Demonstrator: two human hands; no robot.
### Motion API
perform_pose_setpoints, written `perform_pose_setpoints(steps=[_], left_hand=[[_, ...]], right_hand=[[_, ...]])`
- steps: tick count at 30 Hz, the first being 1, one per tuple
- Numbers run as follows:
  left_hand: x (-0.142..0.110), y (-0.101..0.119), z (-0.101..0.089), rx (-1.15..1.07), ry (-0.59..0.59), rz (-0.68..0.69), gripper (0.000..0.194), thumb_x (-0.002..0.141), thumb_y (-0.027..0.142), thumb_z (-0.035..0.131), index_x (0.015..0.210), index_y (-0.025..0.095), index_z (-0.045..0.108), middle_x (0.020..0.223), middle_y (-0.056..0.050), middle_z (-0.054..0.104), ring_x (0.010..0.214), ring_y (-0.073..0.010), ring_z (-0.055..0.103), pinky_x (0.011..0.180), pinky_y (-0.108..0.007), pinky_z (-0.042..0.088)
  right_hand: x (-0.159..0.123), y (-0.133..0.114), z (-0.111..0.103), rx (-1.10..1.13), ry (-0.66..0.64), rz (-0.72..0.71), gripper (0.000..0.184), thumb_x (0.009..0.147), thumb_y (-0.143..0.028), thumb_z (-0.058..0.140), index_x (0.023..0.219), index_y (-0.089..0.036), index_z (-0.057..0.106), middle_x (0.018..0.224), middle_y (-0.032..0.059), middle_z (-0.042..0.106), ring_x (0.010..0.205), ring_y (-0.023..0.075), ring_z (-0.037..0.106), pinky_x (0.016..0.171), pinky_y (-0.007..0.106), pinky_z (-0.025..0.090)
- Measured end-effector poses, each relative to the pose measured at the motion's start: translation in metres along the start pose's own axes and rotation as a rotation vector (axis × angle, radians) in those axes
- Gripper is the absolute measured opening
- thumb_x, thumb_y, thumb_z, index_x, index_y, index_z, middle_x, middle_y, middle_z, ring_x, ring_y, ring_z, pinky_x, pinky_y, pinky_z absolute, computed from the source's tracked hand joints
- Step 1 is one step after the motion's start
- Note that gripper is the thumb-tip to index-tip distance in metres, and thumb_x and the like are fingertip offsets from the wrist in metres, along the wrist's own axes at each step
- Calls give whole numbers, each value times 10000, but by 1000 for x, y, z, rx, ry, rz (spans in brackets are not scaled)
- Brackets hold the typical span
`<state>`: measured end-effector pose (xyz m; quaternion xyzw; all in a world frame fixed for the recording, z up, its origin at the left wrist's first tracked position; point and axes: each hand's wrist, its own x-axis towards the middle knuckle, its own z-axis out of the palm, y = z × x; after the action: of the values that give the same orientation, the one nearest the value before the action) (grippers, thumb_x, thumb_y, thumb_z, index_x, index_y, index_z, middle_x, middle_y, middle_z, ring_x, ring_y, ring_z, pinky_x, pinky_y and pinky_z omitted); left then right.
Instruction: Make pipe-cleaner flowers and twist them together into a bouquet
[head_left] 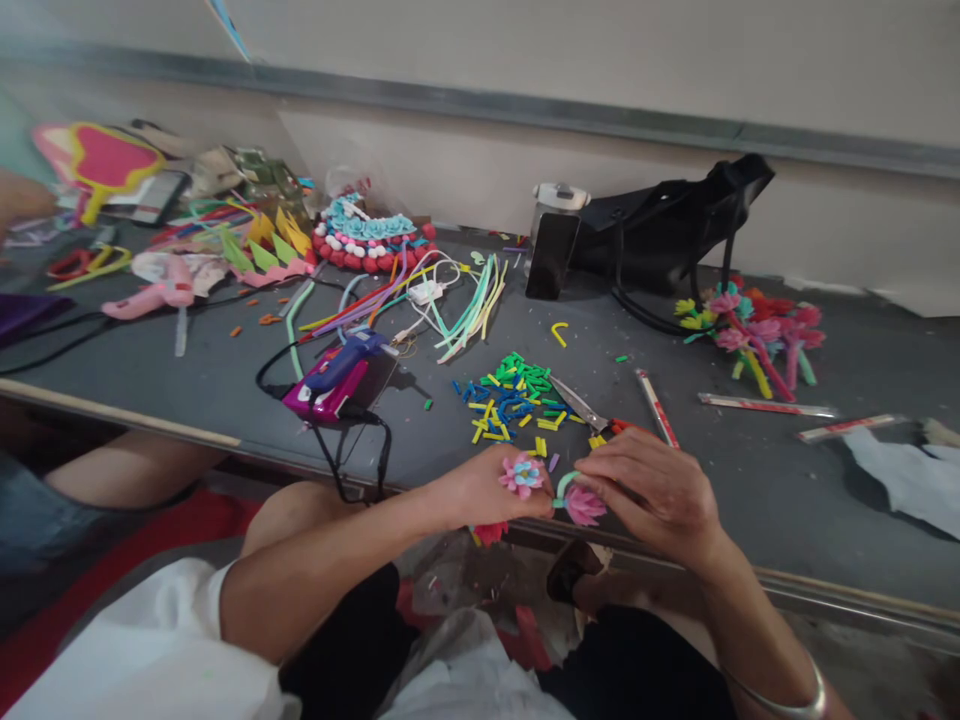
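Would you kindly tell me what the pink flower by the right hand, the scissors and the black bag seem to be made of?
Pink flower: probably fuzzy pipe-cleaner, matte, judging by its soft, blurred petal edges.
Scissors: likely metal blades, given their grey sheen; the orange-red handle looks like plastic.
Black bag: perhaps leather or imitation, with soft folds and slight sheen.

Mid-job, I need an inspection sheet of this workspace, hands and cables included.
Surface: grey table, strewn with scraps.
Job's things: pink-and-blue flower at the left hand; purple-pink flower between both hands.
Clutter: green, blue and yellow cut pieces heaped beside scissors.
Hands: left closed, stems hidden; right hand has fingertips at a pale green strip, grip unclear.
Cables: black cable loops over the front edge near the blue glue gun; white cable among coloured strips.
Surroundings: wall behind; another person's leg at left.
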<state>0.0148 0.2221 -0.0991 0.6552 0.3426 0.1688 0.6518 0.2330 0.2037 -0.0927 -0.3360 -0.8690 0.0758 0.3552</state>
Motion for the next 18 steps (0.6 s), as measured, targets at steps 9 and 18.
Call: perform_pose_setpoints(steps=[9, 18], left_hand=[[1, -1, 1, 31, 52, -9, 117, 684, 183, 597, 576, 152, 562, 550, 65, 460, 575, -86, 384, 575, -221, 327], [1, 2, 5, -172, 306, -32, 43, 668, 183, 637, 643, 151, 650, 683, 12, 645, 680, -118, 561, 665, -225, 426]], right_hand=[[0, -1, 2, -8, 20, -37, 146, 840, -114, 669, 940, -211, 713, 800, 17, 736, 734, 158, 675, 747, 329, 530], [3, -4, -3, -92, 95, -113, 183, 797, -56, 697, 942, -168, 705, 787, 42, 734, 710, 162, 659, 722, 322, 540]])
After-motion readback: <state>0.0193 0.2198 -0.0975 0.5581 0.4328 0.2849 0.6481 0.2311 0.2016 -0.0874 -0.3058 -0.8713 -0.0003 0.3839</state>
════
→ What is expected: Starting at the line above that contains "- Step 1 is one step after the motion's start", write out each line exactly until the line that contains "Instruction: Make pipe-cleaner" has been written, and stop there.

→ Exercise response:
- Step 1 is one step after the motion's start
- Note that gripper is the thumb-tip to index-tip distance in metres, and thumb_x and the like are fingertip offsets from the wrist in metres, along the wrist's own axes at each step
- Calls give whole numbers, each value times 10000, but by 1000 for x, y, z, rx, ry, rz (spans in brackets are not scaled)
- Brackets hold the typical span
`<state>`: measured end-effector pose (xyz m; quaternion xyzw; all in a world frame fixed for the recording, z up, its origin at the left wrist's first tracked position; point and axes: each hand's wrist, its own x-axis towards the middle knuckle, its own z-axis out of the palm, y = z × x; after the action: of the values that give the same orientation, the one nearest the value before the action) (grippers, thumb_x, thumb_y, thumb_z, index_x, index_y, index_z, middle_x, middle_y, middle_z, ring_x, ring_y, ring_z, pinky_x, pinky_y and pinky_z omitted); left then right.
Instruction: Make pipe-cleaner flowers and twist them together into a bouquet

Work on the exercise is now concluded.